4.07

New Developments in the Spanish Law of Succession

Recent legislative reforms of law of succession in Spain affecting both the Spanish Civil Code (mainly from 2003) and the six civil laws of the Autonomous Communities (including changes in 2006-2007 in Galician law) give rise to a need to revaluate and reassess some of its central features. This reassessment should, consider not only changes arising from legislative intervention, but also from case law and everyday practice, as these reveal new trends in a number of areas including the legal position of widows and widowers, the rights of unmarried couples when one of them deceases (with very different approaches depending on the Spanish regions), the impact of marital crises on succession, the formal requirements of wills, the validity of inheritance agreements, estate planning, substitutes for testaments, succession of family businesses and enterprises, and the scope of a testator’s freedom of disposition and the role of the forced share (on which there is an intense debate).

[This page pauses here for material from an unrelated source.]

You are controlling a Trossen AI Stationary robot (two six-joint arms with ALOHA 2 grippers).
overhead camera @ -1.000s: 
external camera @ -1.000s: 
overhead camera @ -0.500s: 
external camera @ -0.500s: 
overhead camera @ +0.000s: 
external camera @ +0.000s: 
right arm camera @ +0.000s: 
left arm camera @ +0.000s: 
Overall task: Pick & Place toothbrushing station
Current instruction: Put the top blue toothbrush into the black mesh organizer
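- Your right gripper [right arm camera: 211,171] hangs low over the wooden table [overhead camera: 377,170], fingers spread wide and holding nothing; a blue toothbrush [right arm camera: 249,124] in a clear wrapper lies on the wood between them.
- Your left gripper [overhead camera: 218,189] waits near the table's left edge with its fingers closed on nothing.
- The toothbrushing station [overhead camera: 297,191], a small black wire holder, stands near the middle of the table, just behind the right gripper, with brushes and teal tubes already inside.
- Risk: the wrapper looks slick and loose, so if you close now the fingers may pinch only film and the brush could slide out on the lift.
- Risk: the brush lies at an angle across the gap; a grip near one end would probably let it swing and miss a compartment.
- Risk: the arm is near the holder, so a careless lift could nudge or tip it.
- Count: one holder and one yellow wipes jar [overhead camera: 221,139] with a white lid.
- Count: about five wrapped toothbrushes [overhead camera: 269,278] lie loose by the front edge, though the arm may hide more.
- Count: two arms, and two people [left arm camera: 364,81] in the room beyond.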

This study explains these developments taking into account those three sources (legislation, case law and practice) and provides both an up-to-date summary of the existing legal framework and some reflections on the future based on recent proposals for further reform suggested by scholars and notaries. Finally, the experience of the Spanish jurisdiction, which comprises seven different laws of succession within one legal system, also allows observations to be made as the role of comparative law in legal development and the possibilities of harmonising law of succession in the European Union.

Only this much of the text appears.